» WORK TASK: Copy out the data that comes next, character for character, and leave the images aside.

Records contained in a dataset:
· · ·

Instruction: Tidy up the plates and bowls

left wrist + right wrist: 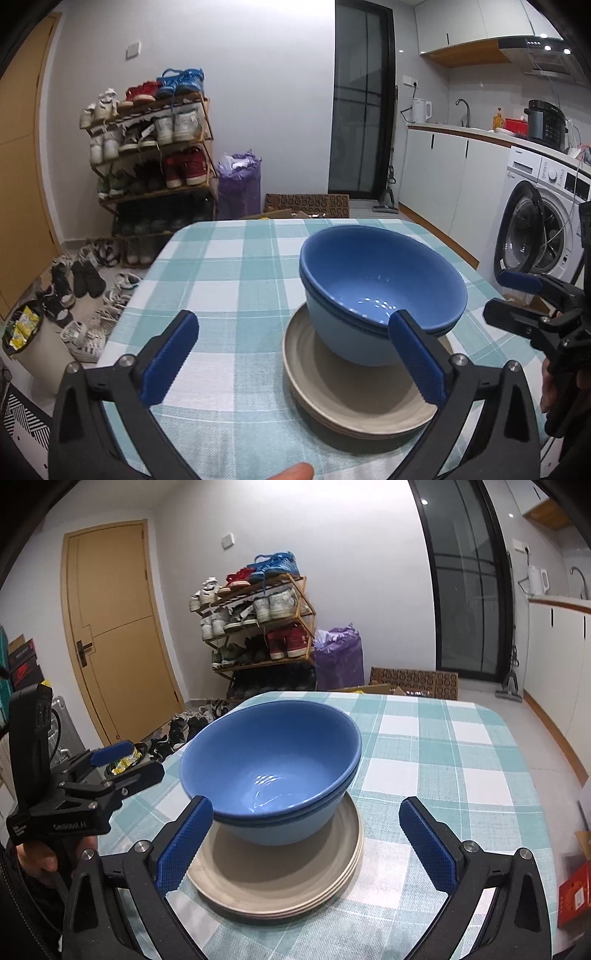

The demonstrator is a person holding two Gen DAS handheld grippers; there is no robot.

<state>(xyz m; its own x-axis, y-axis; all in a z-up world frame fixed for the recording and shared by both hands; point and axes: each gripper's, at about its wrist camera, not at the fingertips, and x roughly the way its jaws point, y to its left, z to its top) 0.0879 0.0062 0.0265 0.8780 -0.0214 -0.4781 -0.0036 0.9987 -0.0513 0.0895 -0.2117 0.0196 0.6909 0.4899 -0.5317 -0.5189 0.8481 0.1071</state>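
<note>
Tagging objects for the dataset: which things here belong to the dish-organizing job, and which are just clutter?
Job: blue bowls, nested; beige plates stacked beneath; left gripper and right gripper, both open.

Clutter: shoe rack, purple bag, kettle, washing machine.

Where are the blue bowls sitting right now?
The two nested blue bowls sit on the stack of beige plates on the checked tablecloth, just beyond both open grippers; in the left wrist view they lie right of centre.
</note>
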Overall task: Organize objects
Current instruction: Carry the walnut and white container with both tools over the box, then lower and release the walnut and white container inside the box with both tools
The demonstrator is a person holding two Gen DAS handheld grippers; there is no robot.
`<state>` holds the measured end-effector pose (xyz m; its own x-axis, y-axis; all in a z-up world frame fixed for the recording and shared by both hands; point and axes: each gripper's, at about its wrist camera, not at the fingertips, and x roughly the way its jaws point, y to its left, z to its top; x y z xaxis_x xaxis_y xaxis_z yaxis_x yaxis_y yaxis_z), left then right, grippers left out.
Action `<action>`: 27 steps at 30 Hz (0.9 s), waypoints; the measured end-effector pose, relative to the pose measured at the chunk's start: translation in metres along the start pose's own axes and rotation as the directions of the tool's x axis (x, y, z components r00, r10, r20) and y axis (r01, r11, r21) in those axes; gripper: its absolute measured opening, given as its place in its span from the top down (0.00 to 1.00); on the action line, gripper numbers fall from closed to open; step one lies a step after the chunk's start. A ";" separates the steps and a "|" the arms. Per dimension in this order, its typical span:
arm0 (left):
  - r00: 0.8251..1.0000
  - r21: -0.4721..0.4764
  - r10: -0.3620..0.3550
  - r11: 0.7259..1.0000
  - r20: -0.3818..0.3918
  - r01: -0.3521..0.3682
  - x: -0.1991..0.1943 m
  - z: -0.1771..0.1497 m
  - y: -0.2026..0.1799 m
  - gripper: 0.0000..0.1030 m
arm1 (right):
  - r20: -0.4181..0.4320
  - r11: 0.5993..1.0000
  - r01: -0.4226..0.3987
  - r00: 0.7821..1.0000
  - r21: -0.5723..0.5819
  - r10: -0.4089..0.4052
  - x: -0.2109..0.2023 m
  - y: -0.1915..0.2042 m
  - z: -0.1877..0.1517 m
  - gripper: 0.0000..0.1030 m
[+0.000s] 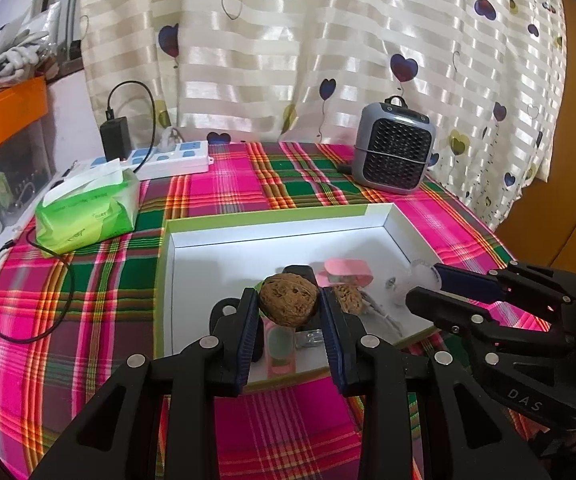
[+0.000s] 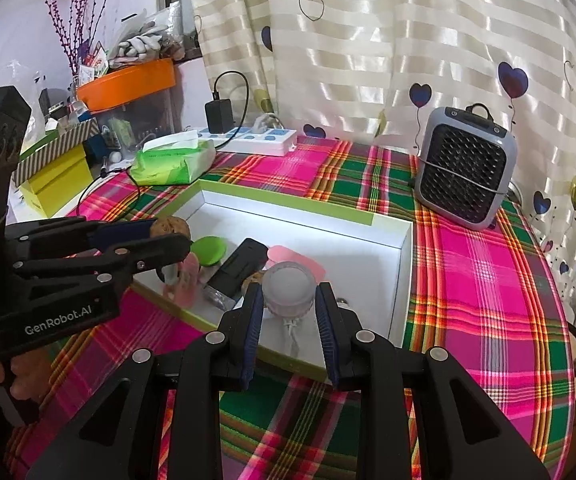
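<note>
A shallow white box with a green rim (image 1: 264, 216) (image 2: 288, 204) lies on the plaid tablecloth. My left gripper (image 1: 290, 306) is shut on a brown walnut (image 1: 289, 299) and holds it over the box's near part; the walnut shows in the right wrist view (image 2: 170, 227) too. My right gripper (image 2: 289, 300) is shut on a small frosted round jar (image 2: 289, 289) over the box's near right part; it appears from the side in the left wrist view (image 1: 428, 282). In the box lie a second walnut (image 1: 348, 298), a pink case (image 1: 348, 270), a black device (image 2: 240, 266) and a green disc (image 2: 207, 251).
A grey fan heater (image 1: 394, 148) (image 2: 464, 164) stands at the back right. A green tissue pack (image 1: 88, 212) (image 2: 172, 160), a white power strip (image 1: 168, 158) with a black charger (image 1: 115, 136) and cable lie at the back left. Curtain behind; cluttered shelf at left.
</note>
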<state>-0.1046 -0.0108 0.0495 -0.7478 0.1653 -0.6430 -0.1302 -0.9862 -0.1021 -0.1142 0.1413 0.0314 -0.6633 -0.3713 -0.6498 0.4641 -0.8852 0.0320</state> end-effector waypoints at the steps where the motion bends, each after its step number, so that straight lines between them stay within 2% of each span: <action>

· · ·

» ANSWER TO THIS PROBLEM:
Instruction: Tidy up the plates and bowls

left wrist + right wrist: 

The demonstrator is a person holding two Gen DAS handheld grippers; there is no robot.

<state>(xyz m; its own x-axis, y-axis; all in a z-up world frame fixed for the recording and shared by both hands; point and axes: each gripper's, at about its wrist camera, not at the fingertips, and x roughly the way its jaws point, y to its left, z to its top) 0.0879 0.0062 0.0265 0.8780 -0.0214 -0.4781 -0.0036 0.9987 -0.0513 0.0895 -0.2117 0.0196 0.6909 0.4899 -0.5317 -0.5189 0.8481 0.1071</state>
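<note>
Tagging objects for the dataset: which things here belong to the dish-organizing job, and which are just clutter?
Job: blue bowls, nested; beige plates stacked beneath; left gripper and right gripper, both open.

Clutter: shoe rack, purple bag, kettle, washing machine.

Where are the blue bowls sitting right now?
The two nested blue bowls sit on the stack of beige plates on the checked tablecloth, just beyond both open grippers; in the left wrist view they lie right of centre.
</note>
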Overall task: Organize objects
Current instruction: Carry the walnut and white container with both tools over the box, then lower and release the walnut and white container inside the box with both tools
The demonstrator is a person holding two Gen DAS handheld grippers; there is no robot.
`<state>` holds the measured end-effector pose (xyz m; its own x-axis, y-axis; all in a z-up world frame fixed for the recording and shared by both hands; point and axes: each gripper's, at about its wrist camera, not at the fingertips, and x roughly the way its jaws point, y to its left, z to its top; x y z xaxis_x xaxis_y xaxis_z yaxis_x yaxis_y yaxis_z), left then right, grippers left out.
Action `<action>`: 27 steps at 30 Hz (0.9 s), waypoints; the measured end-effector pose, relative to the pose measured at the chunk's start: translation in metres along the start pose's own axes and rotation as the directions of the tool's x axis (x, y, z components r00, r10, r20) and y axis (r01, r11, r21) in those axes; gripper: its absolute measured opening, given as its place in its span from the top down (0.00 to 1.00); on the action line, gripper numbers fall from closed to open; step one lies a step after the chunk's start. A ";" separates the steps and a "|" the arms. Per dimension in this order, its typical span:
arm0 (left):
  - r00: 0.8251..1.0000
  - r21: -0.4721..0.4764
  - r10: -0.3620..0.3550
  - r11: 0.7259..1.0000
  - r20: -0.3818..0.3918
  - r01: -0.3521..0.3682
  - x: -0.1991..0.1943 m
  - z: -0.1771..0.1497 m
  - y: -0.2026..0.1799 m
  - gripper: 0.0000..0.1030 m
arm1 (right):
  - r20: -0.4181..0.4320
  - r11: 0.5993..1.0000
  - r01: -0.4226..0.3987
  - r00: 0.7821..1.0000
  - r21: -0.5723..0.5819
  - r10: -0.4089..0.4052
  - x: -0.2109..0.2023 m
  - y: -0.1915..0.2042 m
  - z: -0.1877..0.1517 m
  - gripper: 0.0000..0.1030 m
[+0.000s] 
[+0.000s] 
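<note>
A shallow white box with a green rim (image 1: 264, 216) (image 2: 288, 204) lies on the plaid tablecloth. My left gripper (image 1: 290, 306) is shut on a brown walnut (image 1: 289, 299) and holds it over the box's near part; the walnut shows in the right wrist view (image 2: 170, 227) too. My right gripper (image 2: 289, 300) is shut on a small frosted round jar (image 2: 289, 289) over the box's near right part; it appears from the side in the left wrist view (image 1: 428, 282). In the box lie a second walnut (image 1: 348, 298), a pink case (image 1: 348, 270), a black device (image 2: 240, 266) and a green disc (image 2: 207, 251).
A grey fan heater (image 1: 394, 148) (image 2: 464, 164) stands at the back right. A green tissue pack (image 1: 88, 212) (image 2: 172, 160), a white power strip (image 1: 168, 158) with a black charger (image 1: 115, 136) and cable lie at the back left. Curtain behind; cluttered shelf at left.
</note>
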<state>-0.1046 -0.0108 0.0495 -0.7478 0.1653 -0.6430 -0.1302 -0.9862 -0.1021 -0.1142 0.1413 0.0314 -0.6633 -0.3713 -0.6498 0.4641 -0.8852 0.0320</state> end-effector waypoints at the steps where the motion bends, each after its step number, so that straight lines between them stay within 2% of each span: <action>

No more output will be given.